Campbell County Sheriff Whit Clark spoke in support of joining the regional system at Tuesday’s meeting. Clark said he had experience with the system during his 32 years serving with the Lynchburg Police Department and said it was “a really good system.”
Keith Johnson, who served as a fire chief at Lyn-Dan Heights Volunteer Fire Department and retired as a battalion chief in the city of Lynchburg, said he has been a part of public safety in the area for more than 39 years. In Lynchburg public safety, he has been able to step across the “line” between counties and call for help. Standing in nearly the same spot the next day in his capacity as fire chief in Campbell County, he couldn’t radio for help for people trapped in a car.
“I know what it’s like to be at a house fire with firefighters inside and I can’t get any help because the radios aren’t working,” Johnson said. “We’ve been part of an inferior radio system for a long time now.”
He pleaded with Campbell supervisors to consider the regional system with an open mind.

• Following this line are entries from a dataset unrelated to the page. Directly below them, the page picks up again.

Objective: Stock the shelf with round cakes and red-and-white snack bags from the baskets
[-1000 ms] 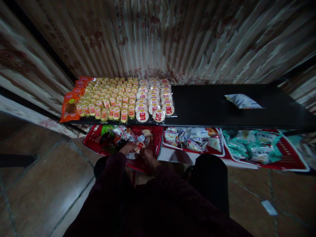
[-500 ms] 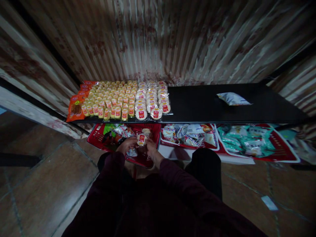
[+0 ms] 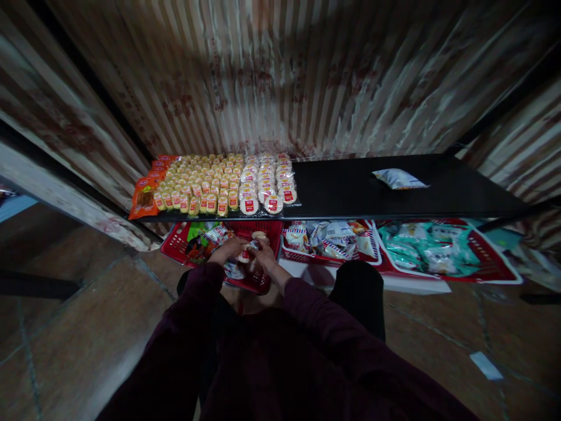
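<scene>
Over the red basket (image 3: 175, 241) below the shelf, both of my hands are closed on a round pale cake (image 3: 244, 255) in clear wrapping with a red label. My left hand (image 3: 227, 250) grips its left side. My right hand (image 3: 265, 256) has its fingers over the right part of the cake, hiding some of the label. Just beyond my right fingers is another round pale cake (image 3: 260, 235) in the basket. Green, white and dark packets lie there too, partly covered by my left hand.
Above, the black shelf (image 3: 333, 190) bears orange packets (image 3: 144, 197), rows of small yellow cakes (image 3: 205, 181), rows of round white cakes (image 3: 273, 204) and one pale bag (image 3: 400, 179). Baskets to the right hold striped packets (image 3: 337, 237) and teal packets (image 3: 432, 248).
My right fingers have moved in over the round cake, now covering part of its label, which faced up fully before. The camera view has shifted slightly.
</scene>
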### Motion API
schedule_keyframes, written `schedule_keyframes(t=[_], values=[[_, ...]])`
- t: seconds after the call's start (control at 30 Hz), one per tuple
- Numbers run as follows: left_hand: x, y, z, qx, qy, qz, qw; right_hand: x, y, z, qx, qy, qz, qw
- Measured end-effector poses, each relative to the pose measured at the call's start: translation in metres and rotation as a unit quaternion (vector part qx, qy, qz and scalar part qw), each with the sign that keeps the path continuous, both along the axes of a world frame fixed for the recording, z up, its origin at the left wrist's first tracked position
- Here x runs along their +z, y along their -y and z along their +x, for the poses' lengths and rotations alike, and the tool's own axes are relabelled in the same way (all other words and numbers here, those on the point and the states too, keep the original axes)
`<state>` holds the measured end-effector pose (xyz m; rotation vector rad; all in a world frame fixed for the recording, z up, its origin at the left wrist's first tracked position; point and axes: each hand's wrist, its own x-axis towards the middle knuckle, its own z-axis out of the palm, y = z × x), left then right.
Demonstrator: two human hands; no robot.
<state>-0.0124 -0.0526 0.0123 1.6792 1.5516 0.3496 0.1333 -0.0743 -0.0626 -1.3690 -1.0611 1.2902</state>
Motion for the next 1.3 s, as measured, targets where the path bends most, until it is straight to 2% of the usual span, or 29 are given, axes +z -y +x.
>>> schedule_keyframes(t=[0.07, 0.13, 0.27, 0.4, 0.7, 0.9, 0.97, 1.07, 1.17, 1.3], values=[[0.006, 0.002, 0.005, -0.052, -0.020, -0.002, 0.998, 0.005, 0.001, 0.001, 0.030, -0.023, -0.024, 0.999], [0.010, 0.004, 0.009, -0.059, -0.035, -0.004, 0.998, 0.009, 0.003, -0.001, 0.014, -0.078, -0.067, 0.995], [0.012, 0.007, 0.011, 0.027, -0.043, 0.026, 0.998, 0.015, 0.010, -0.003, -0.063, -0.173, -0.146, 0.972], [0.009, 0.010, 0.009, 0.116, -0.046, 0.053, 0.991, 0.018, 0.013, 0.002, -0.113, -0.205, -0.174, 0.957], [-0.006, 0.029, 0.028, 0.209, 0.022, 0.038, 0.977, 0.026, 0.020, 0.009, -0.155, -0.249, -0.185, 0.938], [-0.007, 0.046, 0.054, 0.257, 0.148, 0.041, 0.954, 0.032, 0.028, 0.014, -0.169, -0.233, -0.116, 0.951], [-0.006, 0.051, 0.064, 0.274, 0.204, 0.030, 0.939, 0.033, 0.031, 0.016, -0.143, -0.175, -0.052, 0.973], [-0.003, 0.057, 0.076, 0.322, 0.290, 0.010, 0.901, 0.034, 0.036, 0.017, -0.073, -0.026, 0.075, 0.994], [-0.002, 0.060, 0.079, 0.367, 0.346, -0.006, 0.864, 0.033, 0.042, 0.019, -0.021, 0.086, 0.158, 0.983], [-0.002, 0.063, 0.073, 0.395, 0.368, -0.028, 0.841, 0.035, 0.048, 0.017, -0.008, 0.156, 0.188, 0.970]])
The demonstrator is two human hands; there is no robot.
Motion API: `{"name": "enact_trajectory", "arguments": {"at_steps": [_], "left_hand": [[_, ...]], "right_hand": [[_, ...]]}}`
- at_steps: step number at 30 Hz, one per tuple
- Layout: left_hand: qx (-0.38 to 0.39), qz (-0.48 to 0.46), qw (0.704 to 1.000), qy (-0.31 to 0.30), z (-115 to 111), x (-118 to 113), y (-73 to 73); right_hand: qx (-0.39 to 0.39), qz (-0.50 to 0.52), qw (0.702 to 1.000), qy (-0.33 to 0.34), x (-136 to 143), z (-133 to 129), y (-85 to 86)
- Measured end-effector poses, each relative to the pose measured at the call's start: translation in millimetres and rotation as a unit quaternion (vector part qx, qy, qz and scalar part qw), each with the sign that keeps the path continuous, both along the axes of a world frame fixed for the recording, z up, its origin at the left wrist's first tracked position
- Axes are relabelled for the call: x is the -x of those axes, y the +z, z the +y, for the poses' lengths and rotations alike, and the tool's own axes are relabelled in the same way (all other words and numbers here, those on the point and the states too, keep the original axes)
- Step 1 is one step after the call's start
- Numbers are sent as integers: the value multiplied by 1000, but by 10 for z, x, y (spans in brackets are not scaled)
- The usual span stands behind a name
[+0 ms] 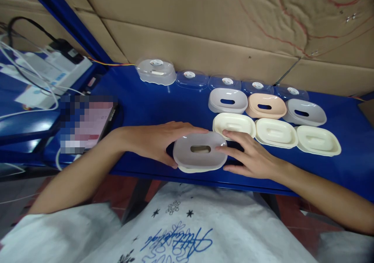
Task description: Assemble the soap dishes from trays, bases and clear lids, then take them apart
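Observation:
A pale grey soap dish tray (187, 159) with an oval slot sits over a cream base (193, 170) near the table's front edge. My left hand (153, 140) grips it from the left, its thumb low at the near corner and its fingers along the far rim. On the other side, my right hand (253, 157) has its fingers spread, one fingertip over the right rim. Just beyond that hand stand three cream bases (276, 132) in a row. Behind them are two grey slotted trays (228, 95) and a peach slotted tray (274, 111).
Several clear lids (191, 83) with round stickers line the back of the blue table (163, 103); a clear-covered soap dish (156, 74) stands at their left end. A tablet-like device (99, 119), partly pixelated, and a power strip (67, 76) with cables lie left. Cardboard (181, 29) covers the back.

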State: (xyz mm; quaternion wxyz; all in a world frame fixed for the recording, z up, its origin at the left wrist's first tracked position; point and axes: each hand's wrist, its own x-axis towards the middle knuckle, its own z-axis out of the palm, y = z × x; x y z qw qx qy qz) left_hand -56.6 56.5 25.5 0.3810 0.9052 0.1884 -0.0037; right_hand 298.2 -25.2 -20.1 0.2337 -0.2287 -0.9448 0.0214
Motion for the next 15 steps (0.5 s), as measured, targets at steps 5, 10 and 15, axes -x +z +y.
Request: {"name": "enact_trajectory", "arguments": {"at_steps": [5, 10, 15], "left_hand": [[-16, 15, 1000, -4, 2, 59, -12], [-13, 32, 999, 4, -9, 64, 19], [-10, 21, 1000, -6, 2, 51, 46]], "right_hand": [[18, 16, 1000, -5, -10, 9, -11], [26, 5, 1000, 12, -4, 4, -7], [27, 7, 999, 20, -3, 13, 4]]}}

“That regional system has been working for 20 years. I’ve used both,” Johnson said. While standalone systems may work, he said he doesn’t know if they will ever work as good as the existing regional system. “There are about 13 sites that will pour signals right down on our public safety folks, making these emergencies go away.”
Concord District Supervisor Matt Cline said he was ready to head toward the regional approach. Having spent time interviewing firefighters and first responders in his district, Cline said they were all “very much behind” the regional system.
Rustburg District Supervisor Jon Hardie said he would like to take more time to determine that the regional system will be “fair and equal.”
“I don’t want to be in a situation where other people are going to dictate our future,” Hardie said. “We need the best, there is no question of that, but we always need to dictate what is best for Campbell County.”
Supervisors chose not to take action Tuesday night, instead directing staff to move forward and gather more information on the regional system to be discussed at a future meeting.